NOTE: It's an empty Console application, with NO arithmetic checking enabled (as default is). Thank you everybody in advance.

EDIT: I supposed to be clear enough, but not for all.

I do know that a word can't fit into a byte. But, by default, a C# program allows certain "dangerous" operations, primarily for performance reason.

Similarly, I may sum two large integers together and having no overflow at all.

My wonder was about the compile-time error above: the b1 cast/assignment is compiled, the b2 can't compile. Apparently there's no difference, because both are Int32 having the same value.

Hope it's clear now.


回答1:


You're tripping over a part of section 7.19 of the C# 4 spec:

Unless a constant expression is explicitly placed in an unchecked context, overflows that occur in integral-type arithmetic operations and conversions during the compile-time evaluation of the expression always cause compile-time errors.

Basically, the point is that even if you're happy to allow operations to overflow at execution time, if you're trying to use a constant expression which can't be converted to the target type at compile time, you have to tell the compiler that you really know what you're doing.

For example, in this case you're losing information - it'll be equivalent to

byte b3 = 0x34;

so you'd normally be better off just specifying that, to give you clearer code which doesn't mislead the reader. It's relatively rare that you want to overflow in a constant - most of the time you should just specify the valid value instead.




回答2:


This is not a strange behaviour, the valid range for a variable of the byte data type is 0-255 but when you convert HEX 0x1234 value into decimal system you got 4660. So unchecked used to control the overflow-checking integral-type arithmetic operations and conversions.

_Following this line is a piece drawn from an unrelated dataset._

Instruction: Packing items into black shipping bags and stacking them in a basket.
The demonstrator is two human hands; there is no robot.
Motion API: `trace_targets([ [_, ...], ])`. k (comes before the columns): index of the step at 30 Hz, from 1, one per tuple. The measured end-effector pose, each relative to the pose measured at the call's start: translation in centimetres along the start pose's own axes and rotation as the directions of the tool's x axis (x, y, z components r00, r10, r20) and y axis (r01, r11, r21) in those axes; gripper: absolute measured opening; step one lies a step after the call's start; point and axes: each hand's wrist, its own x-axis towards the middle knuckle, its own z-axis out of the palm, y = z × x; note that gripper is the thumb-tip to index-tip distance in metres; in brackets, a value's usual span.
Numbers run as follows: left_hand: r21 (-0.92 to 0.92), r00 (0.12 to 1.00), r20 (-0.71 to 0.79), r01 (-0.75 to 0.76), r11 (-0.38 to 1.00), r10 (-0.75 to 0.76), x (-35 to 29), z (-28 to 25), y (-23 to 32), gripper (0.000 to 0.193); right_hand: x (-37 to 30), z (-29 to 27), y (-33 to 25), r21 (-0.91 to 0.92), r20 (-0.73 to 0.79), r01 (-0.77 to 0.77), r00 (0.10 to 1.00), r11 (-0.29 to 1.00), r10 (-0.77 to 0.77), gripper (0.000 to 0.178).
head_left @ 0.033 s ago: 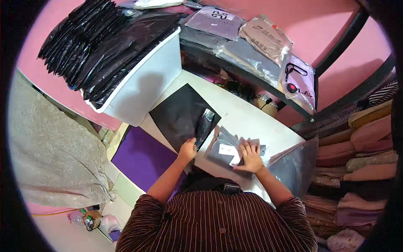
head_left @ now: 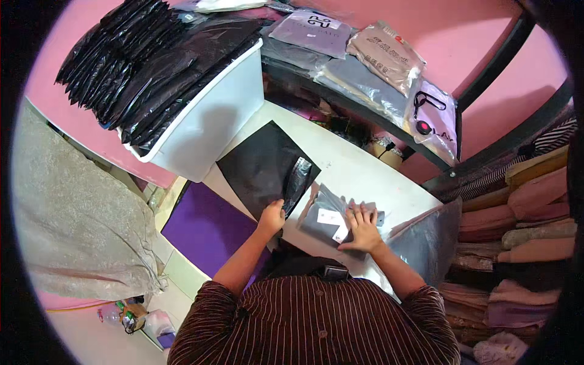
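A black plastic mailing bag (head_left: 252,161) lies flat on the white table, with a shiny rolled or folded strip along its right edge. My left hand (head_left: 274,215) is closed on the near right corner of that bag. Just to the right lies a grey folded garment in clear plastic (head_left: 312,220), with a white label (head_left: 330,217) on it. My right hand (head_left: 363,229) rests on this package, fingers spread, pressing down on its right part. Part of the package is hidden under the palm.
A white bin (head_left: 210,118) full of black plastic bags (head_left: 131,67) stands at the back left. Bagged garments (head_left: 310,33) lie on a dark shelf behind. A purple sheet (head_left: 207,225) is left of me, a grey bagged item (head_left: 429,240) right, folded cloth stacks (head_left: 526,243) far right.
My right hand has shifted very slightly, and the plastic around the grey garment looks a little flatter. My left hand and the black bag stay in place.
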Motion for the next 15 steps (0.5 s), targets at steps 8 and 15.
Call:
trace_targets([
  [8, -0.035, 0.997, 0.009, 0.078, 0.996, -0.077, -0.4, -0.2, 0.9, 0.035, 0.3, 1.5, 0.4, 0.067, 0.186, -0.118, 0.977, 0.991, 0.104, 0.123],
  [15, -0.207, 0.991, -0.027, 0.124, 0.971, -0.132, 0.0, -1.4, 2.7, 0.019, 2.0, 1.4, 3.1, 0.415, -0.081, -0.186, 0.967, 0.891, 0.24, 0.09],
])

You can find that unchecked often used in GetHashCode() implementation which does numeric operations to calculate the final hash code.

To summarize you should use unchecked when the final result value of integer-type operations is not matter but overflow could happen.




回答3:


You shouldn't surround this with unchecked. Unchecked allows assignment of dangerous value types to a type, which may cause overflows.

byte b1 = (byte)i; will cause an overflow or cast exception at runtime.

byte b2 = (byte)0x1234; is invalid because you can't store values larger than 0xFF in a byte.

byte b3 = unchecked((byte)0x1234); will place either 0x34 or 0x12 (depending on the CLR implementation) into b3, and the other byte will overflow.

byte b4 = checked((byte)i); is the same as byte b1 = (byte)i;

byte b5 = (byte)(int)0x1234; will cast 0x1234 to an int, and then try to cast it to byte. Again, you can't convert 0x1234 to a byte because it's too large.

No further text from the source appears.